Records from a collection:
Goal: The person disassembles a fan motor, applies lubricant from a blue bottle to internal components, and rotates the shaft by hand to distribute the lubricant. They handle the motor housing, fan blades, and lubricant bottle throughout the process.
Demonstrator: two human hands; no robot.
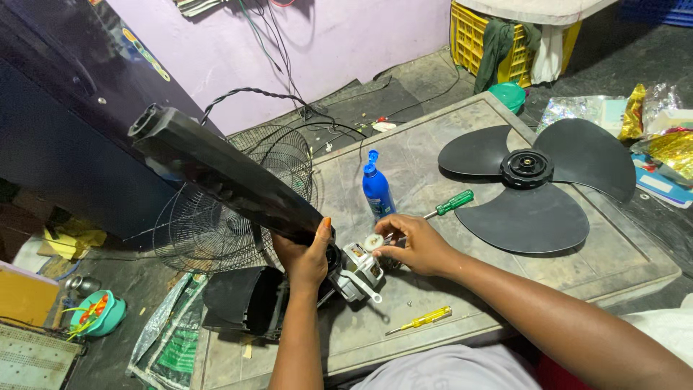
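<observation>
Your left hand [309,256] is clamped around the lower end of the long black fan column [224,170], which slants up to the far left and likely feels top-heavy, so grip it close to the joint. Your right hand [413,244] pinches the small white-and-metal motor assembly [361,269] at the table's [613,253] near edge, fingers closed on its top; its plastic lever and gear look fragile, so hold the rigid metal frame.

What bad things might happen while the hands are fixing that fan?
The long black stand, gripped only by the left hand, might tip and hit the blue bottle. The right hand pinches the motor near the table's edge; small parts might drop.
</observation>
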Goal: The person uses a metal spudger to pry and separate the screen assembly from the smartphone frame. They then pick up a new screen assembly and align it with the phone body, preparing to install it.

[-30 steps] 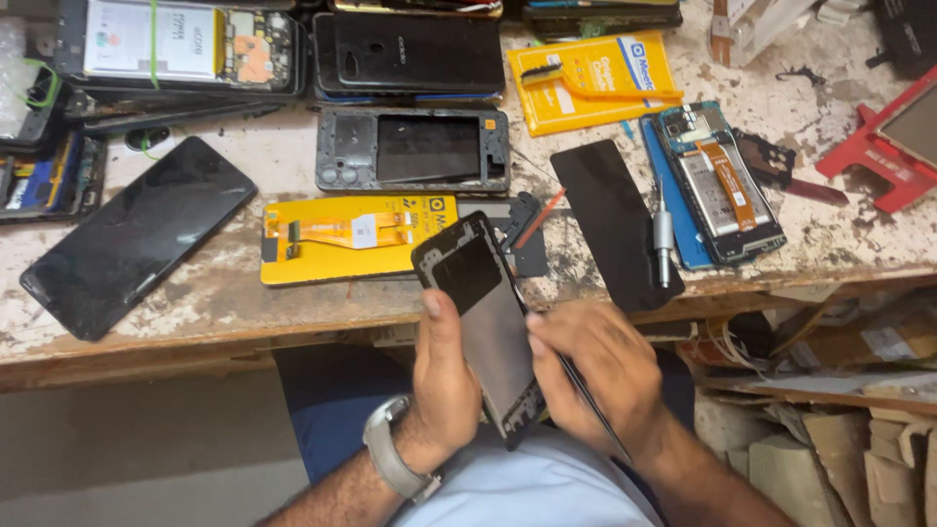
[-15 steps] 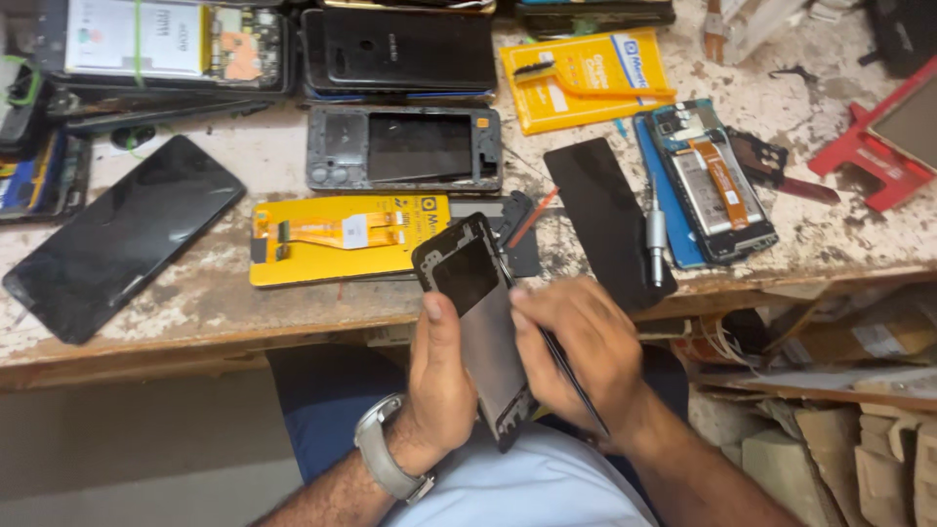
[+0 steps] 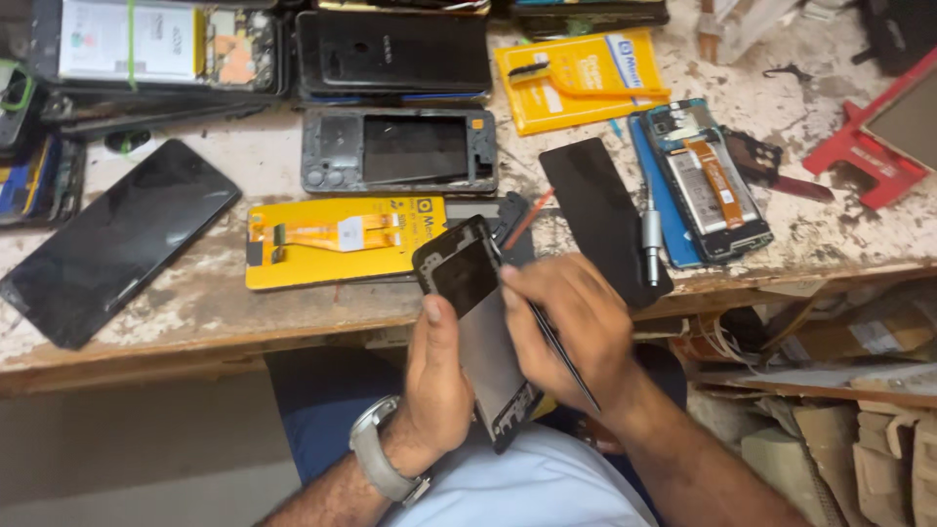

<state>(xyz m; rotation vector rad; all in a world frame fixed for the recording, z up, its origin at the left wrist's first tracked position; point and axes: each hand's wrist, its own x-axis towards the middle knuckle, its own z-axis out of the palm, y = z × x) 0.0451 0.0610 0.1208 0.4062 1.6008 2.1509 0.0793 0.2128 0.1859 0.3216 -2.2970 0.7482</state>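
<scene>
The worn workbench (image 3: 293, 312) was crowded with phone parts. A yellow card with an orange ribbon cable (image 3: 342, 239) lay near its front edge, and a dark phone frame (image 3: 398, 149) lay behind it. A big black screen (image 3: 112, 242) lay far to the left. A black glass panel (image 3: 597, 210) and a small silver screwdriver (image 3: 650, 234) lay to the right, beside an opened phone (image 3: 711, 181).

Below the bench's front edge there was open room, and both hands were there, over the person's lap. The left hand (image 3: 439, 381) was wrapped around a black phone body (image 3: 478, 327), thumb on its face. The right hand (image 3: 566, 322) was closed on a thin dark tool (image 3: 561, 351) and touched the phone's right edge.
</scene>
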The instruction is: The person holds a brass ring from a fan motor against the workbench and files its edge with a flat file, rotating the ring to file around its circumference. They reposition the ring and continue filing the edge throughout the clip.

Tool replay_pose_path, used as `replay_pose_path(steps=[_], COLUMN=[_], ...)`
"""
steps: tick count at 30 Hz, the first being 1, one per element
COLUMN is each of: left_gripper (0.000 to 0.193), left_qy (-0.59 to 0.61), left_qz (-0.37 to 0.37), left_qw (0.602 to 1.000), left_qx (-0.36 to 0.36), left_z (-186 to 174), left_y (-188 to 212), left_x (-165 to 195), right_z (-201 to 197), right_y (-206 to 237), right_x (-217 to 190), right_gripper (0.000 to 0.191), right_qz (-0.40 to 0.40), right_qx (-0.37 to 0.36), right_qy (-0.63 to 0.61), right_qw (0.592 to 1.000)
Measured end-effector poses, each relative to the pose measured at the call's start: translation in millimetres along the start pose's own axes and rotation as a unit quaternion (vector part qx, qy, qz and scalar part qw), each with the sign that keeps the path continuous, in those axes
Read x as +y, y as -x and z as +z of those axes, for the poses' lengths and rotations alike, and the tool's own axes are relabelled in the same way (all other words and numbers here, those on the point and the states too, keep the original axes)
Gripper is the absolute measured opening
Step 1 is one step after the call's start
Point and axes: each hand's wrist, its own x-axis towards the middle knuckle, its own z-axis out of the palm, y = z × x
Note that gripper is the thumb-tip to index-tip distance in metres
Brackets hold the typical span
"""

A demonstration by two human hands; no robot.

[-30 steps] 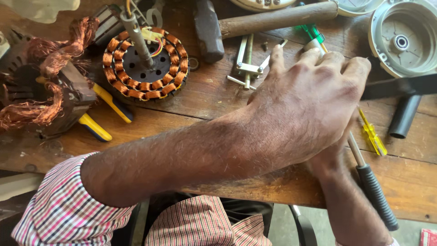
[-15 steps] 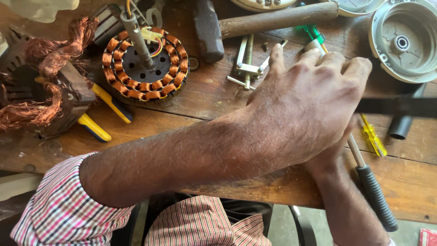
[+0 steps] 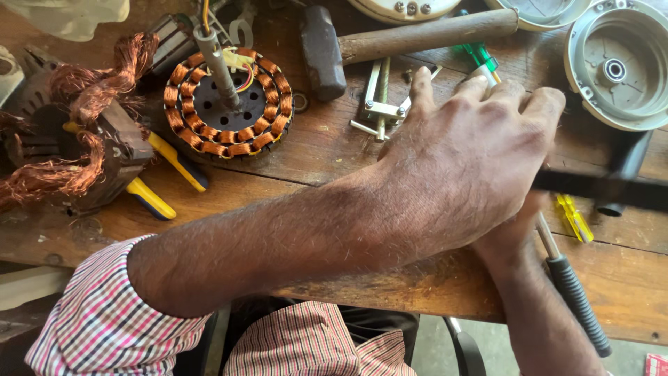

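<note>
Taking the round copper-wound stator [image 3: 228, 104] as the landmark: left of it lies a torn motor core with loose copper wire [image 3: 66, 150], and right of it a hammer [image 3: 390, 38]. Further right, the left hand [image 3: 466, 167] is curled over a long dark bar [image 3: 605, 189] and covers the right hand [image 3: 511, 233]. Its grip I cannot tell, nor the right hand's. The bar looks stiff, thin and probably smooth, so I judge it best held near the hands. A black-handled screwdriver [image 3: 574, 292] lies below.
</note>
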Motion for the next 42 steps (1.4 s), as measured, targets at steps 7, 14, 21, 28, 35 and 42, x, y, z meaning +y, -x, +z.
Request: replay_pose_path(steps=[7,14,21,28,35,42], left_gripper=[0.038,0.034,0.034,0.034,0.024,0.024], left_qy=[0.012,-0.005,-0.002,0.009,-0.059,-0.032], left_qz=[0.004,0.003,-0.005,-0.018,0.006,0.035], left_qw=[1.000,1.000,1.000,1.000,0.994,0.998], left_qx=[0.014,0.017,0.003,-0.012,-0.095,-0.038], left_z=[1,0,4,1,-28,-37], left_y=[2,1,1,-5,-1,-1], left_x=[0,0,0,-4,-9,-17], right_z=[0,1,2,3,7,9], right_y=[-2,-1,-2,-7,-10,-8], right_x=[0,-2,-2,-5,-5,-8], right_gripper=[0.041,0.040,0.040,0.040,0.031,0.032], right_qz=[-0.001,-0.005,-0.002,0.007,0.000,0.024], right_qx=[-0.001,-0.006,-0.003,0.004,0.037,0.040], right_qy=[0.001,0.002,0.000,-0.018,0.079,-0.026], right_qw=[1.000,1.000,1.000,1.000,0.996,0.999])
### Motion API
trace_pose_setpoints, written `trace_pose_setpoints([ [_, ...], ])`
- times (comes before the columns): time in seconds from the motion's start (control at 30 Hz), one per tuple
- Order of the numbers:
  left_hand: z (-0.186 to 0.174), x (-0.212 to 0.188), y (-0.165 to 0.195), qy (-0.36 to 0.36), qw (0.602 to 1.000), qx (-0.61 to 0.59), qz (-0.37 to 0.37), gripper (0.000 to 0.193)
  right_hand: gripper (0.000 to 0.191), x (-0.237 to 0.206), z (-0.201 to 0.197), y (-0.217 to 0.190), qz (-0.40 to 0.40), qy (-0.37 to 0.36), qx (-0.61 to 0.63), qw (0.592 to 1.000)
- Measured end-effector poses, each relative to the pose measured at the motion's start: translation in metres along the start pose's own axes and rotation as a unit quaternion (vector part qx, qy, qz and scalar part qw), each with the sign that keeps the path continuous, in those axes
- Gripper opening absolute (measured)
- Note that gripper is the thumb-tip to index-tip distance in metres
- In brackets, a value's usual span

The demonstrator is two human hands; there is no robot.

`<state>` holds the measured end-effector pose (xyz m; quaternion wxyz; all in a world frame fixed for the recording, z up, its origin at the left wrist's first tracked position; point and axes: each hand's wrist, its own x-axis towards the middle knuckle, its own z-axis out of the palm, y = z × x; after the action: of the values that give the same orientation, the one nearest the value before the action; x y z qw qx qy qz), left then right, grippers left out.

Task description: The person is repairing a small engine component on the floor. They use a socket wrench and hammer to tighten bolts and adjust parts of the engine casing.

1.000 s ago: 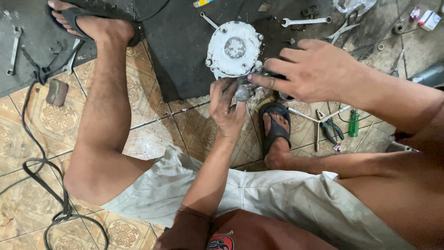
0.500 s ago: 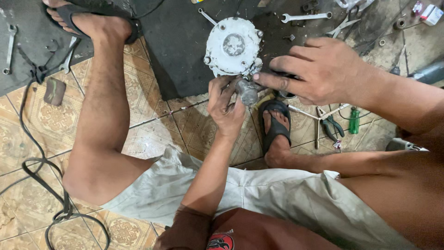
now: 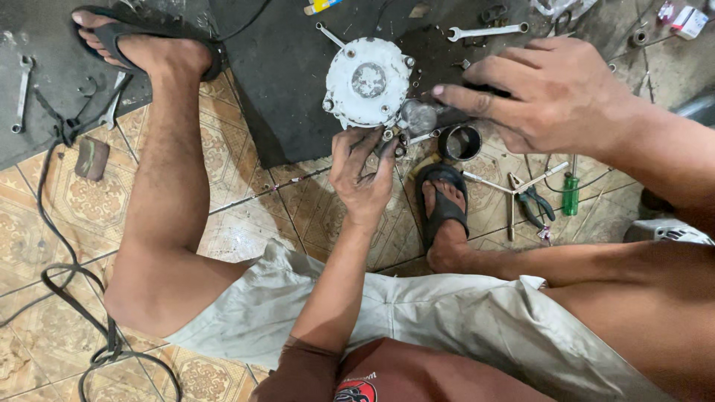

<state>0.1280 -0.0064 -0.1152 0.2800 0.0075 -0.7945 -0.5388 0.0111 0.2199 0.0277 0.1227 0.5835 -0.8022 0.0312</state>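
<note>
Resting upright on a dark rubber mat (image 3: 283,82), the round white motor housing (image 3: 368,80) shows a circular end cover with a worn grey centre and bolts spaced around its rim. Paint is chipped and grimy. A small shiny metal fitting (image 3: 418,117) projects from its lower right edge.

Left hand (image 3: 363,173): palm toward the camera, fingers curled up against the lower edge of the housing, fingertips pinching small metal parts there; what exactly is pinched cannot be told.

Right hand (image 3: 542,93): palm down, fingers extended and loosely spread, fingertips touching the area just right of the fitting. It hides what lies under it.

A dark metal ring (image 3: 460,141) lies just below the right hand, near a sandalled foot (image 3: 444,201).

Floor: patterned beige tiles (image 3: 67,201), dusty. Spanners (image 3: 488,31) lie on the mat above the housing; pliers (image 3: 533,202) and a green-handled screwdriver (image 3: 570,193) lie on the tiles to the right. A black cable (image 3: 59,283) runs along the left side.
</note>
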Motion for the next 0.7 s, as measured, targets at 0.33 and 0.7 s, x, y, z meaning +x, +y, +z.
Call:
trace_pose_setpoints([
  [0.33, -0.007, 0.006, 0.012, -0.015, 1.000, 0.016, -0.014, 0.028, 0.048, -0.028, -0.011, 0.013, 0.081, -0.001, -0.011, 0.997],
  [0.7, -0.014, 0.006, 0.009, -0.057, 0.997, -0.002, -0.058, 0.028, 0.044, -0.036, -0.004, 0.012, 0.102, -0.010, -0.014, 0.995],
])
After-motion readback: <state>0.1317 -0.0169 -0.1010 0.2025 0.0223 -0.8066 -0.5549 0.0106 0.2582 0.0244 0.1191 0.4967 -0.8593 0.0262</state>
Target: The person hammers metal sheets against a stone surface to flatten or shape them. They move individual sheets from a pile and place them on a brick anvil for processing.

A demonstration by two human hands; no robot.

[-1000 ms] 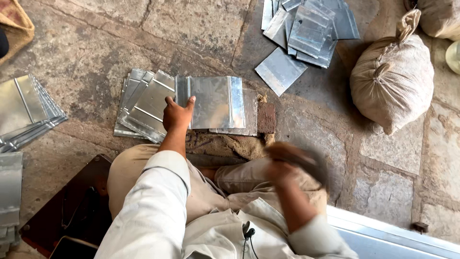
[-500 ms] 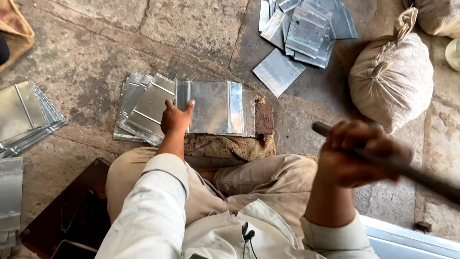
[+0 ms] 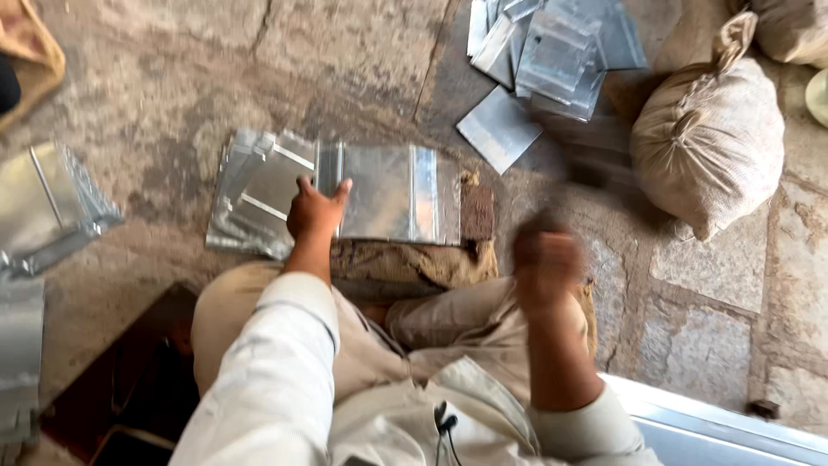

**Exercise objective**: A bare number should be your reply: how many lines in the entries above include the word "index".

**Solved problem**: 2